Sunday, January 04, 2009
The Curious Case of Benjamin Button
I wrote a twitter about this movie, but I wanted to expand a little more.
Sarah and I went and saw this film yesterday, and I don't think I've ever been affected like I was by this film. I'm the type of person who is rarely moved by a movie or tv show. My wife jokes that I have a stone heart. I just am not an emotional person - competitive, yes; emotional - not so much, especially with film. I've seen a lot of movies, both good and bad and the stories have been told - for the most part - many times before. Some tell it better than others, but for the most part, it's rare a story takes you by surprise.
The Curious Case of Benjamin Button is one of those surprises.
Sure, we all know it's based on the F. Scott Fitzgerald story about the life of a man who is born old and dies young. Interesting...not too many stories like that. My interest was piqued when I heard about the story.

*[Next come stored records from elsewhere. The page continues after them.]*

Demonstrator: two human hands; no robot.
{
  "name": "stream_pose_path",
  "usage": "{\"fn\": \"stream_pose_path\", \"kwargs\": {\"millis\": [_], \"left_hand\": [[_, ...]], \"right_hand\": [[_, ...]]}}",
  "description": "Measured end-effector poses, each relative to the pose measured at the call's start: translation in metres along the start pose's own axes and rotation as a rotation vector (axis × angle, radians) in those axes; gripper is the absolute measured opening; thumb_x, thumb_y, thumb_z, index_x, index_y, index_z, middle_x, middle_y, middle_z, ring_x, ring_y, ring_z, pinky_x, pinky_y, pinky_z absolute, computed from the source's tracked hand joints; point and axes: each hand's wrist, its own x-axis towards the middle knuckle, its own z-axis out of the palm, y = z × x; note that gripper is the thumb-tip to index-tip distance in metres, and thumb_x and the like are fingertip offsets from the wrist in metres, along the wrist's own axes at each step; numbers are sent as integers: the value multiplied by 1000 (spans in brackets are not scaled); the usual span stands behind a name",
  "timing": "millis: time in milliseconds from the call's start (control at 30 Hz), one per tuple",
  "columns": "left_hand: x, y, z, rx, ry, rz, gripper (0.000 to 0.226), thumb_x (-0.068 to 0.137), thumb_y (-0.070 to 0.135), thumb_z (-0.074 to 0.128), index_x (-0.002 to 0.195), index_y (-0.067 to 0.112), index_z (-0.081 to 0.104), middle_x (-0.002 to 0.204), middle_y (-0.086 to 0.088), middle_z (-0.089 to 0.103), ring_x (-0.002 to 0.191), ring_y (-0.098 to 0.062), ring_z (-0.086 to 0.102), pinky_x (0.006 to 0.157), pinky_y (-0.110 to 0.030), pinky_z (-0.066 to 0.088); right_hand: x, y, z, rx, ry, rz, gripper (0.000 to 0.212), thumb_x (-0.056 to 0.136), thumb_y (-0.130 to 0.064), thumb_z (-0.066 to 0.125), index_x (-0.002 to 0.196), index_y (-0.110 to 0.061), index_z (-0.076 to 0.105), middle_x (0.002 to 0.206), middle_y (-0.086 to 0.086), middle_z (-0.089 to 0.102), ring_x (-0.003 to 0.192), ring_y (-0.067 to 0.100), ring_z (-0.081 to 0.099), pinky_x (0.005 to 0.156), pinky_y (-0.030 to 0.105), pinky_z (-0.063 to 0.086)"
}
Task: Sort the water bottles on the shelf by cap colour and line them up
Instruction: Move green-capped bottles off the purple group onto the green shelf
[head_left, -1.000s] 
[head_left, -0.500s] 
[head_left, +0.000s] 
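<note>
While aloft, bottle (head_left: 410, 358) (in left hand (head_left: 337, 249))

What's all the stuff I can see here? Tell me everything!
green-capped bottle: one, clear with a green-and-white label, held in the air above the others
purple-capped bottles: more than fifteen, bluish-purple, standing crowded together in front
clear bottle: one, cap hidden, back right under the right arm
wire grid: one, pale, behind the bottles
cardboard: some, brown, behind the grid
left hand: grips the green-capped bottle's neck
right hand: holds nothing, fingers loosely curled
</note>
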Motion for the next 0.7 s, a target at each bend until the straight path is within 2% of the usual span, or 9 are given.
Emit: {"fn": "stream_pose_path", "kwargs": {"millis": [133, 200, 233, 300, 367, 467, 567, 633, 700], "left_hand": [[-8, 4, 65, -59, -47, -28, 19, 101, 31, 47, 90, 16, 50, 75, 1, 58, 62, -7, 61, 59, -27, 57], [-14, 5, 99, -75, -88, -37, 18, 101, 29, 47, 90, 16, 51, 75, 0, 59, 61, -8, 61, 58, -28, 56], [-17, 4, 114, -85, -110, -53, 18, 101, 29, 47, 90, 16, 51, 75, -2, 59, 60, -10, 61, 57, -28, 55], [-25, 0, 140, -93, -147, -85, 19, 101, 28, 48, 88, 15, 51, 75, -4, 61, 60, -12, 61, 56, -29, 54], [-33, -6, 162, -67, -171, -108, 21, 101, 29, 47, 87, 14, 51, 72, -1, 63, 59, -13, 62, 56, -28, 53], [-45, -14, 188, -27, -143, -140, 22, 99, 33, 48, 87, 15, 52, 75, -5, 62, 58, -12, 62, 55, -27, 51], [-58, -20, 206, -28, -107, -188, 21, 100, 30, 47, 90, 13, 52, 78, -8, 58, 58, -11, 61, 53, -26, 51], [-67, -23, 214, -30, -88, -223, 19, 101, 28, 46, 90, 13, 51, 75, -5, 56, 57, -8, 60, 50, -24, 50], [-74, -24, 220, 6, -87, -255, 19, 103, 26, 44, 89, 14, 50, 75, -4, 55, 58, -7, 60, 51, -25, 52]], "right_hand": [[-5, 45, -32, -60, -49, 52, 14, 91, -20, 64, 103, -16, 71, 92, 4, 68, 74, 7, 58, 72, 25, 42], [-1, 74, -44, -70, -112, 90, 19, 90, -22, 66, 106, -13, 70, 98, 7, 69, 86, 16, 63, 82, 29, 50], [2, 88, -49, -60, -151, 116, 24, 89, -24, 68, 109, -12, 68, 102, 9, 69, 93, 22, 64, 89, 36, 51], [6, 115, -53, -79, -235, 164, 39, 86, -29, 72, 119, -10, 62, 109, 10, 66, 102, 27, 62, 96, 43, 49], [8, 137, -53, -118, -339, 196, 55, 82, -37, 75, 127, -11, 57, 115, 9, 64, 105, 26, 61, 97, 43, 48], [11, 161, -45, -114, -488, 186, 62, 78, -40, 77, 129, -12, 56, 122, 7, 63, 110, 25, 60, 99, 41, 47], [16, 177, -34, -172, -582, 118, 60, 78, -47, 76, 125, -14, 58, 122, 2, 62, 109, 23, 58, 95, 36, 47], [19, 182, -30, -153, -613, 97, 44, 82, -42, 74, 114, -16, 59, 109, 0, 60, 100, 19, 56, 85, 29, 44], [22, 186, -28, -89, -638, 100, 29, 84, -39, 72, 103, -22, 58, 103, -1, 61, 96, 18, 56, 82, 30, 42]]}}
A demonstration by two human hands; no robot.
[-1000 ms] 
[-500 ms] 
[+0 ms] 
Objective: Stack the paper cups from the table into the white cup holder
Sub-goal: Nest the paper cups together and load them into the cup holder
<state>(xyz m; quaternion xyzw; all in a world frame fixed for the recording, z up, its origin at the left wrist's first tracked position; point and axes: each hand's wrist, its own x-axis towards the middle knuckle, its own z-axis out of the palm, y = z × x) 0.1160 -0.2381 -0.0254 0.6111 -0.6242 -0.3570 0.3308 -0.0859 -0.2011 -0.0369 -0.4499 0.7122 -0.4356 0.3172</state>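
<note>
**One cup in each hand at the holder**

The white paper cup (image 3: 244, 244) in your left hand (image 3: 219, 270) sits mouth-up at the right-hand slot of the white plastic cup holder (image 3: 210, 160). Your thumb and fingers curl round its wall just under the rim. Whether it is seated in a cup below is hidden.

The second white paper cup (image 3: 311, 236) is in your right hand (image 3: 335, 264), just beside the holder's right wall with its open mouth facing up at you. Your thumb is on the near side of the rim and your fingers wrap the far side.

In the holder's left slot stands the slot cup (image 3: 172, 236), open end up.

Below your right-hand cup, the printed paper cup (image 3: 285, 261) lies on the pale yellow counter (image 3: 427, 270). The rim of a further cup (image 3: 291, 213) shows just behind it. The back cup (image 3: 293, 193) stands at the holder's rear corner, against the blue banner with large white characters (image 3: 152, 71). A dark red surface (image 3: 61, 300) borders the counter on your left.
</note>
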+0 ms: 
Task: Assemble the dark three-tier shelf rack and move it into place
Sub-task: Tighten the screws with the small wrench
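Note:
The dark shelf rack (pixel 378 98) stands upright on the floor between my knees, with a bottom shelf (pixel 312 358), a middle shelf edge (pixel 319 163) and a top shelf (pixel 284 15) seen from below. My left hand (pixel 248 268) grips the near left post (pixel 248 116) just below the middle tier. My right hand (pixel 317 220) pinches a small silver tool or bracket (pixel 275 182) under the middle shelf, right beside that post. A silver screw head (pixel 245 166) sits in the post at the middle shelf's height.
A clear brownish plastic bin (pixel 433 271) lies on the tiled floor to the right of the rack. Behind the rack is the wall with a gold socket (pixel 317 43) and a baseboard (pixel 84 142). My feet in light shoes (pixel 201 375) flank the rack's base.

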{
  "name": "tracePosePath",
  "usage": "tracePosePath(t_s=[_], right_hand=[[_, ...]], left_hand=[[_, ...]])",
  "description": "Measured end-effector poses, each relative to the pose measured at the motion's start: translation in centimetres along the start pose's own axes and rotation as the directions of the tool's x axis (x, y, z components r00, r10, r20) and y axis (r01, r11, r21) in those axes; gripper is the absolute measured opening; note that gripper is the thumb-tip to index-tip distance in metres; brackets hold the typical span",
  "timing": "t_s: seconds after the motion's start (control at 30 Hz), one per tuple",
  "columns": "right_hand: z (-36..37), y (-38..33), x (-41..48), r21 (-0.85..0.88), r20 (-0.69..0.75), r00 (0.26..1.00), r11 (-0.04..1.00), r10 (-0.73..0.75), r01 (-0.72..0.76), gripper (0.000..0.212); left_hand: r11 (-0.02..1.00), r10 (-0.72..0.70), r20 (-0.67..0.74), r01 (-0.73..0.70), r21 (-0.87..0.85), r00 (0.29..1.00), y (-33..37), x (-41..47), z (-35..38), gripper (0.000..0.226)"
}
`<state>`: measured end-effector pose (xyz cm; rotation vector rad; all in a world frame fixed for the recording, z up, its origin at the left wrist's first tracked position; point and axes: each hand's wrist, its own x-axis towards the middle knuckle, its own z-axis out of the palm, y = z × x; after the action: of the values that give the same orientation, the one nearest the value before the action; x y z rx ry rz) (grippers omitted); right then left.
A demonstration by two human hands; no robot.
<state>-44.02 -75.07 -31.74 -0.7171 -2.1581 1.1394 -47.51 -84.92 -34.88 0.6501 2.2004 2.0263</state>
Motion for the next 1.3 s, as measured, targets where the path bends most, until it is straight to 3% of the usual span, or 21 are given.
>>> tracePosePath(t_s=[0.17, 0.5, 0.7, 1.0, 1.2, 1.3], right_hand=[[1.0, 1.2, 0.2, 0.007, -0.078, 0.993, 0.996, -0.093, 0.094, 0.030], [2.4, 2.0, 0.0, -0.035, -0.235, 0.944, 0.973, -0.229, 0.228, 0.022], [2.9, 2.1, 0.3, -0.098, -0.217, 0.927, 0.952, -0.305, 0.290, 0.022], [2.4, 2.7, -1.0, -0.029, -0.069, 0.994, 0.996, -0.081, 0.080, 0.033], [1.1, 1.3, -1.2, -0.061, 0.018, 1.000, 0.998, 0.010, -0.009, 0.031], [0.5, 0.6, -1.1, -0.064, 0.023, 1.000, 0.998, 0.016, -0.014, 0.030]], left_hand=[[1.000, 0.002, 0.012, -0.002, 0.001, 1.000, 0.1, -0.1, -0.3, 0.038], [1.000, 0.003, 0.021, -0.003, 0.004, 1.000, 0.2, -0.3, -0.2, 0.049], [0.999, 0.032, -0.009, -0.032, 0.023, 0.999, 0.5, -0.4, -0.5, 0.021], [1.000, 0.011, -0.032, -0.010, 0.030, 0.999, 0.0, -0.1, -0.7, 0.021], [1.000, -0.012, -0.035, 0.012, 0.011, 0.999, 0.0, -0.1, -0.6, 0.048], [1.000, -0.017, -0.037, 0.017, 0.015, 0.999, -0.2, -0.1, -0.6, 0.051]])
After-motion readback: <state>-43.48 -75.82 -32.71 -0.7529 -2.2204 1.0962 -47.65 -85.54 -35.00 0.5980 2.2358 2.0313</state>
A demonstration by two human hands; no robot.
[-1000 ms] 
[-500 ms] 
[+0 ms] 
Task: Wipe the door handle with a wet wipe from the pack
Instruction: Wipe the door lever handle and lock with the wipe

Then I read an interview where Brad Pitt talked about Eric Roth's treatment of the story being summed up in "youth is wasted on the young". Okay, my interest is even more piqued.
When I put together that David Fincher (director of 3 of my favorite films - Se7en, Fight Club and The Game) directed the film and Eric Roth (screenwriter of Forrest Gump) had written the screenplay, my excitement grew for the film. It was looking like it could have the makings of a great film. Plus Brad Pitt and Cate Blanchett (as well as Julia Ormond) are not too shabby as actors.
But, we've all seen the films that looked like they had EVERYTHING going for them that fell flat on their face (Gigli anyone?) Well, earlier in this post and with my twitter, I've probably given away how I thought it worked out.
First off, David Fincher has created a beautiful film. Every scene is perfectly lit and perfectly shot. Each filter of light, each scene is perfectly staged and every piece of this film fits. But plenty of films are beautiful to look at but fail in other ways.
The actors are incredible. I don't know that I've ever seen Brad Pitt act this well since maybe the mid-90s. He is subtle, funny, overt when he needs to be and always seems to catch the motivation for each scene. Cate Blanchett is, well, always great...I don't know that I've ever seen a film of hers that I didn't think she was fantastic in. The film used a new brand of special effects with this film instead of makeup to make the actors look both young and old. So when you see Cate Blanchett as an old lady, it is actually her, not an old lady playing Cate Blanchett. When Brad Pitt is an old man stuck in the body of a child, it is actually Brad Pitt not a child playing Brad Pitt. And it is convincing.
Ultimately, though all those other things are great, it's the script that wins here. Eric Roth created a script that is reminiscent of Forrest Gump (the story is told from the present time, narrated by the main character and is split up into vignettes where sections of the story are told) The script is filled with great characters, each one with a convincing backstory and enough time on screen to make a splash - from the tug boat captain that hires a young (stuck in an old body) Benjamin to his first job to the father that gives up Benjamin as a baby only to return to his life later on to the first real love of Benjamin's life (a woman he meets during his time in Russia).
The story is well-told, the script is tight (even though the film is close to 3 hours) and it is entirely effective. I had tears several times through the film and when I left the theater, it took a good 20 min for me to gain complete control of my emotions. The movie is that good. I've mulled over scenes again and again.
I can tell you whole-heartedly to see this movie.